GDPR and Personalized Nutrition Apps

Inserting food into a nutrition app is a part of a dieting routine for many people. It is convenient, it counts our calorie-intake and prompts us to form healthy eating habits. Also, it collects some data about us.

How does GDPR apply to a personalized nutrition app?

Basically, GDPR should be applied to a personalized nutrition app as quite to any other app with different purpose. They all must meet all the basic requirements, which are the principles under Article 5 (lawfulness, fairness and transparency; purpose limitation; data minimisation; accuracy; storage limitation; integrity and confidentiality and accountability), Privacy by Design and Default principles and others.

Is there, nevertheless, anything that makes personal nutrition apps different?

Well, there is. These apps collect a lot of special kind of information about their users -nutrition information. Mainly, this is data about food for main courses, drinks, snacks, cheat-meals and so on. A person inserts a kind of food he/she has had and its amount and the app counts calories in it. Some of the apps even have API-connections with other health apps, such as “movement-tracking” apps to compare calories in-taken and burned during exercises.

Sounds nice, isn`t it?

However, the main question that arises now is, 

Should the nutrition data be treated as sensitive data under GDPR?

Generally, it should not. However, we should take a look at it closer and more detailed.

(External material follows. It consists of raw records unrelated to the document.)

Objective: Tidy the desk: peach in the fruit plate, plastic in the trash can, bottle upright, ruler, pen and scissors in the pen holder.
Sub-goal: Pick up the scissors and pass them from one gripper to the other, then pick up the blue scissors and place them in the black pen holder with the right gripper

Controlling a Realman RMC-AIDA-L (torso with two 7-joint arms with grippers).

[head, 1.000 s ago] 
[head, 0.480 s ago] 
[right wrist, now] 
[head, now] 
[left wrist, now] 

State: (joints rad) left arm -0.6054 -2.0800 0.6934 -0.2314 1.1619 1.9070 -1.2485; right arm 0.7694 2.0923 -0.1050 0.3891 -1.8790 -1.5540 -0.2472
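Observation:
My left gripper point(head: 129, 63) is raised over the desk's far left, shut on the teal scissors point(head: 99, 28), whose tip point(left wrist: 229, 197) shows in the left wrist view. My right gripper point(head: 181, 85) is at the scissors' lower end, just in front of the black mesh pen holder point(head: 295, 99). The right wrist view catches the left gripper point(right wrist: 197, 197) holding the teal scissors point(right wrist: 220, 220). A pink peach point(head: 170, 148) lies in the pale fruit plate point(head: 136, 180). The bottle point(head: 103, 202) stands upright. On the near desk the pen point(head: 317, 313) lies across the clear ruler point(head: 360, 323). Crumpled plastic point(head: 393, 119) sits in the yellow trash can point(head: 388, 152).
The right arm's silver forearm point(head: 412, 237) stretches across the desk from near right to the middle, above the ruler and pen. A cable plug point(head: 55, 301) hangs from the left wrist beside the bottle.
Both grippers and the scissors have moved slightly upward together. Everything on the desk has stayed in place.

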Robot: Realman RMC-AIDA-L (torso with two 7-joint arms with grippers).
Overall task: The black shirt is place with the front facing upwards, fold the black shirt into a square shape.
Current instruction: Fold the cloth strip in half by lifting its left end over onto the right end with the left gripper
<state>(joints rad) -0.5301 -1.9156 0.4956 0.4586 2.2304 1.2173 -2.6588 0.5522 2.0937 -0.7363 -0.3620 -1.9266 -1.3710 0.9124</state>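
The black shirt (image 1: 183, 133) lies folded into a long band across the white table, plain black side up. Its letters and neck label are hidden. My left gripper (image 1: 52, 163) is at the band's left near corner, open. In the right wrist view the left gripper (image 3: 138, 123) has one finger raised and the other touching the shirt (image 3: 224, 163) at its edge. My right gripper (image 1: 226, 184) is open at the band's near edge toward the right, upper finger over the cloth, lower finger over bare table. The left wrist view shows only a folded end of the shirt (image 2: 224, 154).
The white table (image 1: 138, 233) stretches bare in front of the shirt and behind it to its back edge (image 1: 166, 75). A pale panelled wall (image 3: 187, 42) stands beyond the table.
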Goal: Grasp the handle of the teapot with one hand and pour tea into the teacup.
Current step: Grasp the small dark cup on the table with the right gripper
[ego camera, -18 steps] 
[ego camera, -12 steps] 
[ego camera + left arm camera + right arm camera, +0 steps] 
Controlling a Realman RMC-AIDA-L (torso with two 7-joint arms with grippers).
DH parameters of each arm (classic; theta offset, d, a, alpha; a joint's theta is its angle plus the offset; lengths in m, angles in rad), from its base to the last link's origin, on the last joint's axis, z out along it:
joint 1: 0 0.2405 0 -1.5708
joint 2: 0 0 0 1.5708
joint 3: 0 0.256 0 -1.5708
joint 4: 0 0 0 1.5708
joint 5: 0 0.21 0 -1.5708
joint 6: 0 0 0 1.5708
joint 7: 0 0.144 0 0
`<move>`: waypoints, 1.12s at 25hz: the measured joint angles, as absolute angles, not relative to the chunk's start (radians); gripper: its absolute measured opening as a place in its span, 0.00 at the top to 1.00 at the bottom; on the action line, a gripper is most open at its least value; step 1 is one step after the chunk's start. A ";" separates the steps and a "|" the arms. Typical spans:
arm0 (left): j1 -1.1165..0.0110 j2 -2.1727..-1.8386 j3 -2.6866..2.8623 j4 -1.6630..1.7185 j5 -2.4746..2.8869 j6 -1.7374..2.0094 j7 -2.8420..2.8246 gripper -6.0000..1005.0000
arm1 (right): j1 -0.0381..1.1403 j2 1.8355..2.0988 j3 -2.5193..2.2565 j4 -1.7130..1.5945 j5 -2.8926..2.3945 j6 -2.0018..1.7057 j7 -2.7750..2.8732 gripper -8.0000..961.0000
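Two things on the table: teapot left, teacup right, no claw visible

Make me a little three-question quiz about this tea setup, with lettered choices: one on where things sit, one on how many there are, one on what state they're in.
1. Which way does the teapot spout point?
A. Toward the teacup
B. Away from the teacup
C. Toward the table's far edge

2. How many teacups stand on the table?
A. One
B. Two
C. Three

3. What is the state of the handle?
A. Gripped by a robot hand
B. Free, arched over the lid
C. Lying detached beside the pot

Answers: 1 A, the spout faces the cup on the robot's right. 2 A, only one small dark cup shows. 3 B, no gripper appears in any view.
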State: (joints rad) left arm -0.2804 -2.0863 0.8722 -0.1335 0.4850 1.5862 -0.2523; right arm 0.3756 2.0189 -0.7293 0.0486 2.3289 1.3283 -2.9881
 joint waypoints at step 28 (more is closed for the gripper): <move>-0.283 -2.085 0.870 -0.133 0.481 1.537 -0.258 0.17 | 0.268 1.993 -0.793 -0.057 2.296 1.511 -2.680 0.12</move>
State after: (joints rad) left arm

Let`s review what data GDPR does consider sensitive, these are:

  • racial or ethnic origin;
  • political opinions;
  • religious or philosophical beliefs;
  • trade union membership;
  • genetic data;
  • biometric data for the purpose of uniquely identifying a natural person;
  • data concerning health;
  • data concerning a natural person’s sex life or sexual orientation.

At the first sight, it might be confusing, why shouldn`t we categorize nutrition data as data concerning health, right? These categories look very familiar.

There is no doubt that nutrition is a great factor of staying healthy. Still, under GDPR health data shall be understood as a narrower category, leaving nutrition far beyond:

“Data concerning health is personal data related to the physical or mental health of a natural person, including the provision of health care services, which reveal information about his or her health status”.

In general, food that we eat does not speak about our bodies, neither does our calories count. These data on their own cannot refer to the physical or mental health of a natural person.

So… is personal data never sensitive?

Some categories a nutrition app can possibly process will belong to the category of data concerning health. These are:

  • data concerning height, weight, level of person`s physical activity and so on, so the app processes the whole “physical portrait” of a data subject;
  • data concerning person`s allergies;
  • data concerning person`s medication or drug intake, including biologically active additives and vitamins, regardless whether they were prescribed by a doctor or not;
  • data concerning any special dieting due to person`s health etc.

Such data, if it is processed by a nutrition app, has to be treated as sensitive in all cases, which means that processing of it is prohibited, unless you meet one of the requirements under Article 9. The most applicable of all these exceptions as for an app is explicit consent to the processing of those personal data for one or more specified purposes.

Anything else to pay attention to?

While doing the research for this article, we have been founding some applications that claim they give its users advises on health and dieting basing on user`s information. Note that such processing can be assumed profiling, namely,

“automated processing of personal data evaluating the personal aspects relating to a natural person, in particular to analyse or predict aspects concerning the data subject’s performance at work, economic situation, health, personal preferences or interests, reliability or behaviour, location or movements, where it produces legal effects concerning him or her or similarly significantly affects him or her”.

To sum things up

Generally, we can divide personalized nutrition apps into 3 groups:

  1. those that process regular personal data, such as names, e-mails, birth date and other;
  2. those that process data concerning health and should treat it as sensitive data due to GDPR;
  3. those that use automated processing of personal data, analyzing and predicting data subject`s health aspects.